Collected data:
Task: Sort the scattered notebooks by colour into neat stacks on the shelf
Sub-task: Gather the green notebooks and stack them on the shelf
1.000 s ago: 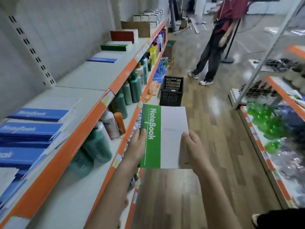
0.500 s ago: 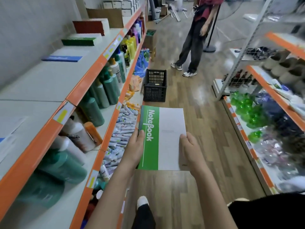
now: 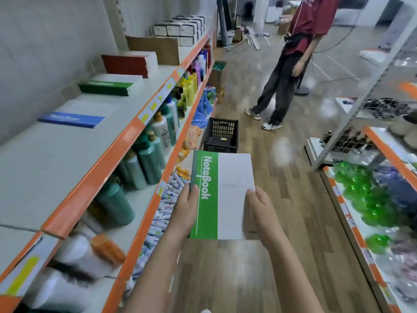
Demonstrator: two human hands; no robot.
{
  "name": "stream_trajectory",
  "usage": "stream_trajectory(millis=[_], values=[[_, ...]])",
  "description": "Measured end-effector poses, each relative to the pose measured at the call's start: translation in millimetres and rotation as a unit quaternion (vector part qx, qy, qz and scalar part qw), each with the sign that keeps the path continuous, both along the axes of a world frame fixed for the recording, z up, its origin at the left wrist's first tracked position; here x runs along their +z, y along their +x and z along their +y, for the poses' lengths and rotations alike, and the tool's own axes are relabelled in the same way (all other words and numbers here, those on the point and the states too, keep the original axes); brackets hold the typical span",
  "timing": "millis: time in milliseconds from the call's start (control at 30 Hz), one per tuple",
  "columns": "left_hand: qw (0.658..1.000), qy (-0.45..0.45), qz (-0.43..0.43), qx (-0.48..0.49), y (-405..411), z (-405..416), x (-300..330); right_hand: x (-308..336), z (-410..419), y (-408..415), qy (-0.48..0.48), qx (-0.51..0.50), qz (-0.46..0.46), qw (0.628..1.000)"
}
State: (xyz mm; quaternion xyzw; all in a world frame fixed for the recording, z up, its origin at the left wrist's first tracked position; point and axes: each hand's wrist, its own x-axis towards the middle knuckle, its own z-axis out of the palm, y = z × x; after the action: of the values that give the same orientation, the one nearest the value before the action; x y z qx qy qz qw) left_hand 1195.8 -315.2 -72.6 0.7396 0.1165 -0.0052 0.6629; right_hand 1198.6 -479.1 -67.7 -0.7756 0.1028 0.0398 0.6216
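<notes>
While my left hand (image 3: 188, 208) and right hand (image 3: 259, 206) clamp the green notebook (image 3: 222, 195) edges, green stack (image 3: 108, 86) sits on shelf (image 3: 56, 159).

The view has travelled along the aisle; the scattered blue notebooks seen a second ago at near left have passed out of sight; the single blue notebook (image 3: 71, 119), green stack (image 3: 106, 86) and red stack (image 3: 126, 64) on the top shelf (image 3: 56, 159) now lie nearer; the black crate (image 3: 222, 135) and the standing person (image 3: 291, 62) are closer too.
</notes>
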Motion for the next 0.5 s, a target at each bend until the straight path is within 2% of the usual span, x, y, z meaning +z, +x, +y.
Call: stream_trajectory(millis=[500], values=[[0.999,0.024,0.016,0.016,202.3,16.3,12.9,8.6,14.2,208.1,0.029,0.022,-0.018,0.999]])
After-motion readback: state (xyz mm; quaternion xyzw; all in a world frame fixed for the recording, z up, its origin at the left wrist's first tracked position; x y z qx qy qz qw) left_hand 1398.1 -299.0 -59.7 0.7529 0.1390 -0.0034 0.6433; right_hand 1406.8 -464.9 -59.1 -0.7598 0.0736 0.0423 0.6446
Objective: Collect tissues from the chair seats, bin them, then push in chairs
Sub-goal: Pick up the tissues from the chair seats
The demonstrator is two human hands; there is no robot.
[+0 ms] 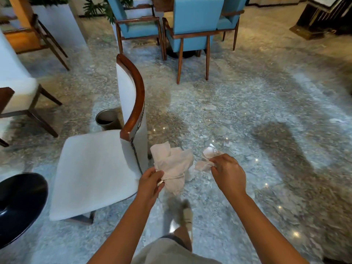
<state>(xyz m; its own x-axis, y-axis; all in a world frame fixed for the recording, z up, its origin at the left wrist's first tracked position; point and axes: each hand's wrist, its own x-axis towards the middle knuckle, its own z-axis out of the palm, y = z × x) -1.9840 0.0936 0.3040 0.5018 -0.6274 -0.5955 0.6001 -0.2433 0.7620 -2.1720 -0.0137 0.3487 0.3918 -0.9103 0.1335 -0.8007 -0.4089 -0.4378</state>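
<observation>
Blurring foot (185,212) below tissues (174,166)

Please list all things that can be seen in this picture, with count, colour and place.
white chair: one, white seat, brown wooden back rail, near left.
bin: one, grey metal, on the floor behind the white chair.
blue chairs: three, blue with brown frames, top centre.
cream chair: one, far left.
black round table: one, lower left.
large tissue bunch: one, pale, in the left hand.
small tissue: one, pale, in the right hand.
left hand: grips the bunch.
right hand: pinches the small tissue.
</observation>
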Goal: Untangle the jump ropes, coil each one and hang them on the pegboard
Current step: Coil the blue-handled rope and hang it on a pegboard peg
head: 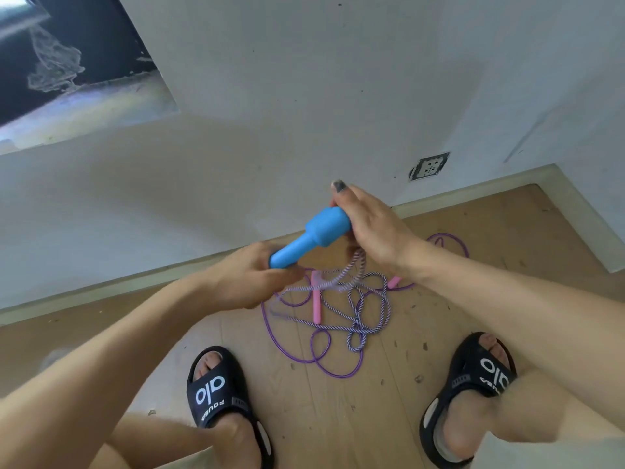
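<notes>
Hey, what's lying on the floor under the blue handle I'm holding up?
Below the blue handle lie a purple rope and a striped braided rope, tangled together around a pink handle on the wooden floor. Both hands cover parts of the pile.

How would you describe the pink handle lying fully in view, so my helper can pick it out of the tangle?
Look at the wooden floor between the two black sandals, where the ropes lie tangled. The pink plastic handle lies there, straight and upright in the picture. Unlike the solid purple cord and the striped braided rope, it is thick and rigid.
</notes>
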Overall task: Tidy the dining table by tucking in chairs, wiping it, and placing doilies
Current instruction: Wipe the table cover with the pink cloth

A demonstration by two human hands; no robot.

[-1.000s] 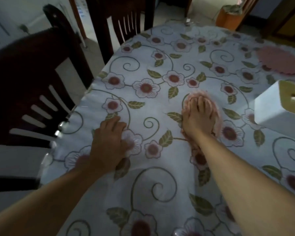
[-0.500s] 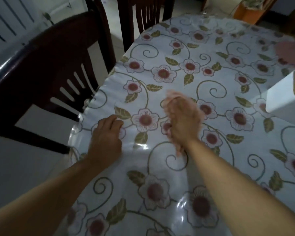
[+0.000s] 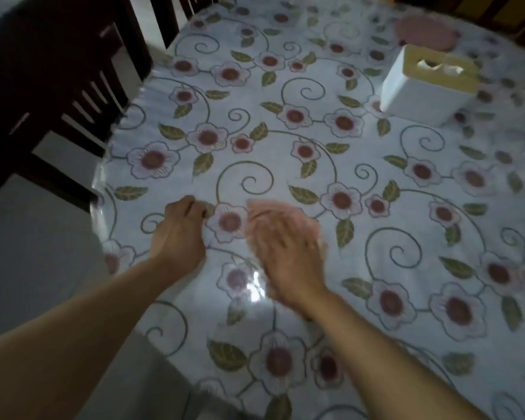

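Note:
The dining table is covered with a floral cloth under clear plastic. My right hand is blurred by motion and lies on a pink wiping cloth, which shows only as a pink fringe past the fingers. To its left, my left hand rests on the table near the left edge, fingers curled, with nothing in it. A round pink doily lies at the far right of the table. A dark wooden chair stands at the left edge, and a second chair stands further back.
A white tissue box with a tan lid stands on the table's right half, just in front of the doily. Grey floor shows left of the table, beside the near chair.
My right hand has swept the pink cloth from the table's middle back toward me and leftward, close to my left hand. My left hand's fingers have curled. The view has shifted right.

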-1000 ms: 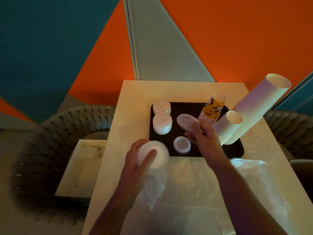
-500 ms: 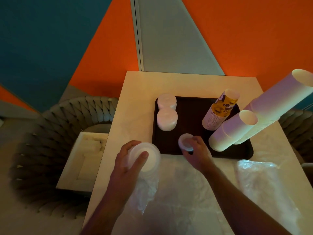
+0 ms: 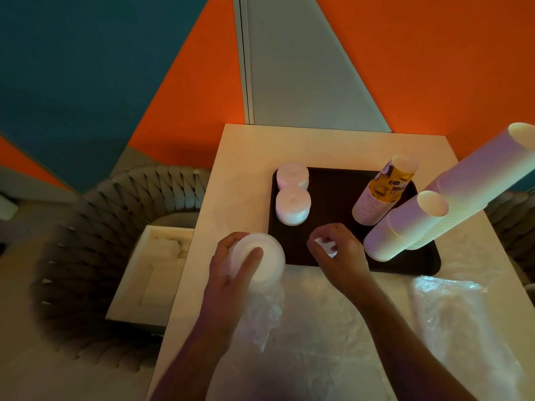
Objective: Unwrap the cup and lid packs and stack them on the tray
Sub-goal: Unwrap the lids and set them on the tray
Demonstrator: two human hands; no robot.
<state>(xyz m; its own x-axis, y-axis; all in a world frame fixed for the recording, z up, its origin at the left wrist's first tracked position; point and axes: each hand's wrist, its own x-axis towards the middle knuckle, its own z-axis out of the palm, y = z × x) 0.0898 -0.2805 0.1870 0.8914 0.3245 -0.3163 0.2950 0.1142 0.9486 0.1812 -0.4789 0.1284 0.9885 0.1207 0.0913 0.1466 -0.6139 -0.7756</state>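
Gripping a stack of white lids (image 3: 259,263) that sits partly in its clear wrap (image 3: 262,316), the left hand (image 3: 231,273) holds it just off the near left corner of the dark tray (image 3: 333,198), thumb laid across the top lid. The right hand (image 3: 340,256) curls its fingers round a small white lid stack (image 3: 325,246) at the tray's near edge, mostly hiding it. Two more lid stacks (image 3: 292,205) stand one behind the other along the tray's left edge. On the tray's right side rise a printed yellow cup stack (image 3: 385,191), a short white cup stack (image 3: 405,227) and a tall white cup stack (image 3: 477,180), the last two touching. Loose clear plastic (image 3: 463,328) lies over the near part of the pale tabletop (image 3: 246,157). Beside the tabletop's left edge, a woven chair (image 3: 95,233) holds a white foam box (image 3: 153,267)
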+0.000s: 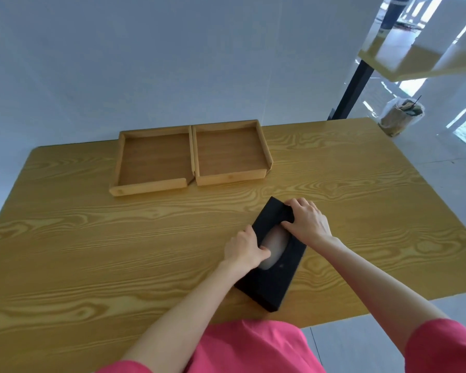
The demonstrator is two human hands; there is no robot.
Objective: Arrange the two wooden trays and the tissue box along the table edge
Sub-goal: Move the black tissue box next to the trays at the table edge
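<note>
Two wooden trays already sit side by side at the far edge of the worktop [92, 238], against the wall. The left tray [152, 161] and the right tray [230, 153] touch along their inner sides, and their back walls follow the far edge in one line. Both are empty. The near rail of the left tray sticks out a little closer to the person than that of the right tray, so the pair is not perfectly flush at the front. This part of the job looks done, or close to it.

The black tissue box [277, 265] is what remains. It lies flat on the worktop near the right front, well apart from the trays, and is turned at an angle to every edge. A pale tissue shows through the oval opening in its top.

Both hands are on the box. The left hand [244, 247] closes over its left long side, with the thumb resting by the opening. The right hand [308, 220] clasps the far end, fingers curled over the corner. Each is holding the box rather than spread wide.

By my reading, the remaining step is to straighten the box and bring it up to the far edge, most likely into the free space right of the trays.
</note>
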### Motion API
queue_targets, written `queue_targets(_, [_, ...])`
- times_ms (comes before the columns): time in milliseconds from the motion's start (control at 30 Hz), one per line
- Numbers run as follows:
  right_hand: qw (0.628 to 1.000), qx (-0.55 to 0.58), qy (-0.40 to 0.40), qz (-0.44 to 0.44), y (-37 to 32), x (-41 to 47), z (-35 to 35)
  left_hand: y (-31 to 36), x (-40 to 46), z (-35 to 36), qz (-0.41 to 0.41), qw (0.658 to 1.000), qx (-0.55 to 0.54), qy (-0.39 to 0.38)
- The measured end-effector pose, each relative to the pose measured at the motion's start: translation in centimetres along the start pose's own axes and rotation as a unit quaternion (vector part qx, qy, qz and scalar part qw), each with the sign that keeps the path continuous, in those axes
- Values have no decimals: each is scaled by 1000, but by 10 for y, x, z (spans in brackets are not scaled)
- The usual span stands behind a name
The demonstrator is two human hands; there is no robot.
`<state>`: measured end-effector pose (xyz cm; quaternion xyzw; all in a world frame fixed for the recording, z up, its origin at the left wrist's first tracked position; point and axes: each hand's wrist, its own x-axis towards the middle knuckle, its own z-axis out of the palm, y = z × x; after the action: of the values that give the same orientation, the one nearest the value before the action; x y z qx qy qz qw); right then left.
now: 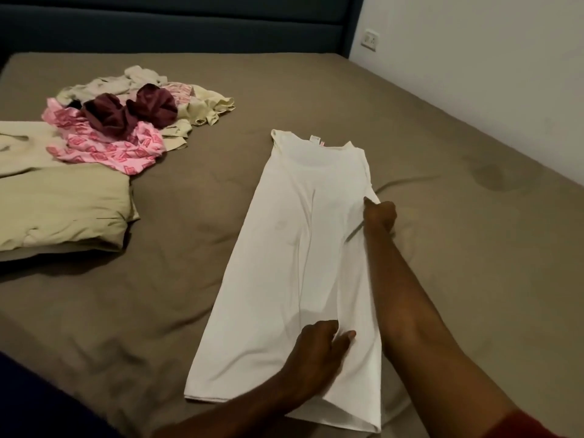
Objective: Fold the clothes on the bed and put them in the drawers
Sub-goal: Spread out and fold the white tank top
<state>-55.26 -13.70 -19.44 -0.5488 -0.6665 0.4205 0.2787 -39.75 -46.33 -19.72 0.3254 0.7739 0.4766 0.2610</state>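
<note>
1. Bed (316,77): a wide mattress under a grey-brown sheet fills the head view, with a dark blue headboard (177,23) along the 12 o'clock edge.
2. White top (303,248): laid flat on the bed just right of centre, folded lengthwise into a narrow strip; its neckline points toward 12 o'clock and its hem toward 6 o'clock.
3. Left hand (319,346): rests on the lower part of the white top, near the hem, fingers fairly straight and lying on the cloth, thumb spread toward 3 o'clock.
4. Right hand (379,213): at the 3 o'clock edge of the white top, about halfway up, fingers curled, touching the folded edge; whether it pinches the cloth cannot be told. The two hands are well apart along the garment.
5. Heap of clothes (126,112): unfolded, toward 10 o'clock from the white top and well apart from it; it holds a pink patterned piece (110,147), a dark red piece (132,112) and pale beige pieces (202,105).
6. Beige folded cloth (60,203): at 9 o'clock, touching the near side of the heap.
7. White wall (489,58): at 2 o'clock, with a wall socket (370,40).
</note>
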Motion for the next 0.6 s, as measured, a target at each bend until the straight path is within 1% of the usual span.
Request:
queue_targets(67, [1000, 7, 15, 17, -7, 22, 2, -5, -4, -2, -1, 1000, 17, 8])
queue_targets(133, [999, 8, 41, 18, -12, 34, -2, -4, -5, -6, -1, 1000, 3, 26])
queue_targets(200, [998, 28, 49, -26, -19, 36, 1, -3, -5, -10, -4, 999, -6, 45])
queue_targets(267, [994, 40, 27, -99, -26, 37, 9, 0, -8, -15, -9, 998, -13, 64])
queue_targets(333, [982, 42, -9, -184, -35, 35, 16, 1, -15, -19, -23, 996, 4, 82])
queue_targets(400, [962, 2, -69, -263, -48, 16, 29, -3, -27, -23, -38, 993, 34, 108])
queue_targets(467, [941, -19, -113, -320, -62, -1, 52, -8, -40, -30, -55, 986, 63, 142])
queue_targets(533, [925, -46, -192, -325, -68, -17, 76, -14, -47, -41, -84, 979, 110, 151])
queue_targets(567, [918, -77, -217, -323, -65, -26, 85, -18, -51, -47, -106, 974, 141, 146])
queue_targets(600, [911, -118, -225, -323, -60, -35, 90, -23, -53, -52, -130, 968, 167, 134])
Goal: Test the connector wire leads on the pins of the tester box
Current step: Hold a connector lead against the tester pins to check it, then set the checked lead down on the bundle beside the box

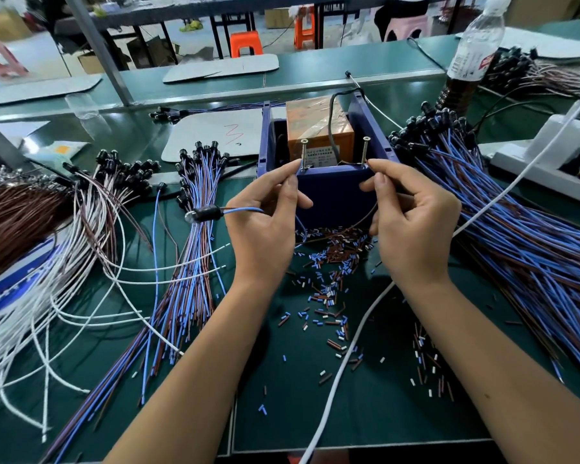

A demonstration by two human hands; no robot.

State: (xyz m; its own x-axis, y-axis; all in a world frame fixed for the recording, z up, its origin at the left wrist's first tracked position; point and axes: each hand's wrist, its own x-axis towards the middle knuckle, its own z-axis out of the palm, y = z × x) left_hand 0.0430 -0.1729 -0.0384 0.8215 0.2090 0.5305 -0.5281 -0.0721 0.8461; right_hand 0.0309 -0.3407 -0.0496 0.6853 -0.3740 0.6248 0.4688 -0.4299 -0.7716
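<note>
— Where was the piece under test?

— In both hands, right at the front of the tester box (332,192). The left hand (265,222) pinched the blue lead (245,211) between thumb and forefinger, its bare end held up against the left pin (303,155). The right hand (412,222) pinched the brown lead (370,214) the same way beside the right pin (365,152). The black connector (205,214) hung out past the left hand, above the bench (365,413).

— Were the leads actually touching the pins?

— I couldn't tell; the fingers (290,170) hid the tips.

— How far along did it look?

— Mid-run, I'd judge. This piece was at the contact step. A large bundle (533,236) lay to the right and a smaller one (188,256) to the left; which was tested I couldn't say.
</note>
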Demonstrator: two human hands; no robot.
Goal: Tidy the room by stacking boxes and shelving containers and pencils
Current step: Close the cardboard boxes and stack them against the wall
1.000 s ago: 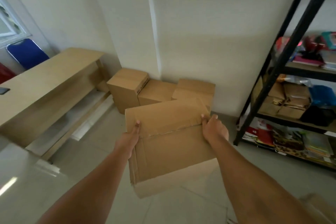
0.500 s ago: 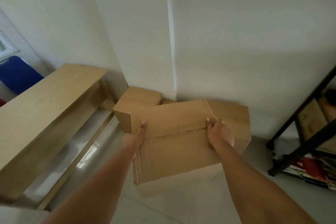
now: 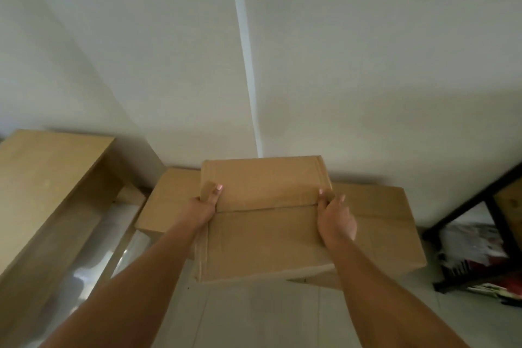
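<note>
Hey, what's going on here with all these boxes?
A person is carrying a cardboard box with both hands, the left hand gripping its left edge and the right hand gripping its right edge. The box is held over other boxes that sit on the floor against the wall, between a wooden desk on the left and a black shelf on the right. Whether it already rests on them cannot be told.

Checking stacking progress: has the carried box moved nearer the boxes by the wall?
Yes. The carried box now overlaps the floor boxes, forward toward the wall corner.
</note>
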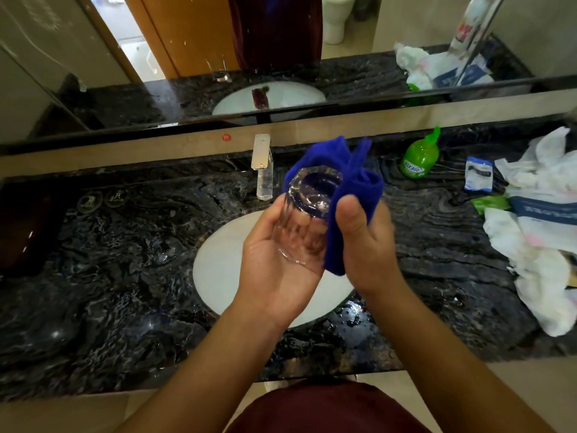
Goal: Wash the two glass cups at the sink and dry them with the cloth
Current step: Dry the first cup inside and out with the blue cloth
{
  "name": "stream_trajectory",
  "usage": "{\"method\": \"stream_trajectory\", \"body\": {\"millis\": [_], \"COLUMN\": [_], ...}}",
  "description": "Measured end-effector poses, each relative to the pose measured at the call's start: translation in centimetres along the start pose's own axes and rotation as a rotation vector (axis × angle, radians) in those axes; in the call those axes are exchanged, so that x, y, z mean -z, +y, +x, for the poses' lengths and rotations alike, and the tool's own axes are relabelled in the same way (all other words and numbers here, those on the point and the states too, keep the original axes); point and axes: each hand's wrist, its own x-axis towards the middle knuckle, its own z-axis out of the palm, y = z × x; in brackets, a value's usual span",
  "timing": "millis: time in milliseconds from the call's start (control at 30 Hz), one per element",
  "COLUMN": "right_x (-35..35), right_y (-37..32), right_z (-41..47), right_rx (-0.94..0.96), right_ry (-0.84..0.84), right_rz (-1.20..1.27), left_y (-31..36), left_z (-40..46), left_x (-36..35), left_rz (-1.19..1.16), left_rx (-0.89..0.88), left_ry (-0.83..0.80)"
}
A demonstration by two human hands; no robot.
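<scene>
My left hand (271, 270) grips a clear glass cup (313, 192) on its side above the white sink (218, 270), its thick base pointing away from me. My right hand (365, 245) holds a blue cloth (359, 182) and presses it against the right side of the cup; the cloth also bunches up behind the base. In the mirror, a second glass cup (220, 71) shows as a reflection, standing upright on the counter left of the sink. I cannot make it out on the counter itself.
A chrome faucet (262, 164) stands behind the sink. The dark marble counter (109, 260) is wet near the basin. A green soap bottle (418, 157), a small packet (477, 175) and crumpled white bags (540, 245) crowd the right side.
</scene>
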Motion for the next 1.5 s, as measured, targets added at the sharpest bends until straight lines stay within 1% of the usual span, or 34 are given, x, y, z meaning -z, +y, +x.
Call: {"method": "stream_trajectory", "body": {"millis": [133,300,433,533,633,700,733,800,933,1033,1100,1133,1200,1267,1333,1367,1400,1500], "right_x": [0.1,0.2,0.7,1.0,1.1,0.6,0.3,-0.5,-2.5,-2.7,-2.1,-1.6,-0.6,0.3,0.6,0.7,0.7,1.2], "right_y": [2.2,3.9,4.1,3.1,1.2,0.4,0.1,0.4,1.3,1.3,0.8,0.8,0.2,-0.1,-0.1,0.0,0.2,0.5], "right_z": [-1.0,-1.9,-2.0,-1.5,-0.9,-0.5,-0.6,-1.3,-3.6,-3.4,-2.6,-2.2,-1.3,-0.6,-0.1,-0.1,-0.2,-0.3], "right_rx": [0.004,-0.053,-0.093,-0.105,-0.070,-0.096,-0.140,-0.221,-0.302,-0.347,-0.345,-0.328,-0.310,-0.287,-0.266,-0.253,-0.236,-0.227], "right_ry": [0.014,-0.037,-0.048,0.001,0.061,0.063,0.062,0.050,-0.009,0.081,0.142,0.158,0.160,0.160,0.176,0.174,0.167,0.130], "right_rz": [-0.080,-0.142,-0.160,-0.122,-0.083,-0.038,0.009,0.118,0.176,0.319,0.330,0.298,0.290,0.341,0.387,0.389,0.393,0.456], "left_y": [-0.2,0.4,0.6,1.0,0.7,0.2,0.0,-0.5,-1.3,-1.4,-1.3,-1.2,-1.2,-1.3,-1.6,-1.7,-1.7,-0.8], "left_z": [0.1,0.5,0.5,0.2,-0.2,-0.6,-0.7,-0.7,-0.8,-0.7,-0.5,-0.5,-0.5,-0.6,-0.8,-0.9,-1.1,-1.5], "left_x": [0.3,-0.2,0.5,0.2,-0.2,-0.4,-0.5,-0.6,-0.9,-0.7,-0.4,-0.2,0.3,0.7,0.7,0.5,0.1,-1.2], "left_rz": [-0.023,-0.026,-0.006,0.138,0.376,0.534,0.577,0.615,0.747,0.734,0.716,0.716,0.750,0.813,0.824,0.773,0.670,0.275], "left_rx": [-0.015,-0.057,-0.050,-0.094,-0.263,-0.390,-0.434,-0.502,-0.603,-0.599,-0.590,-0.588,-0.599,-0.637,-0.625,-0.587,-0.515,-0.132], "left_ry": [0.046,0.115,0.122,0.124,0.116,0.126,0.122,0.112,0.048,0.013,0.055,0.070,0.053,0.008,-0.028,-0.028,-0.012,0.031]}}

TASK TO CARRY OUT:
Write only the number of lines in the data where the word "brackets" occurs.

TASK OUTPUT:
3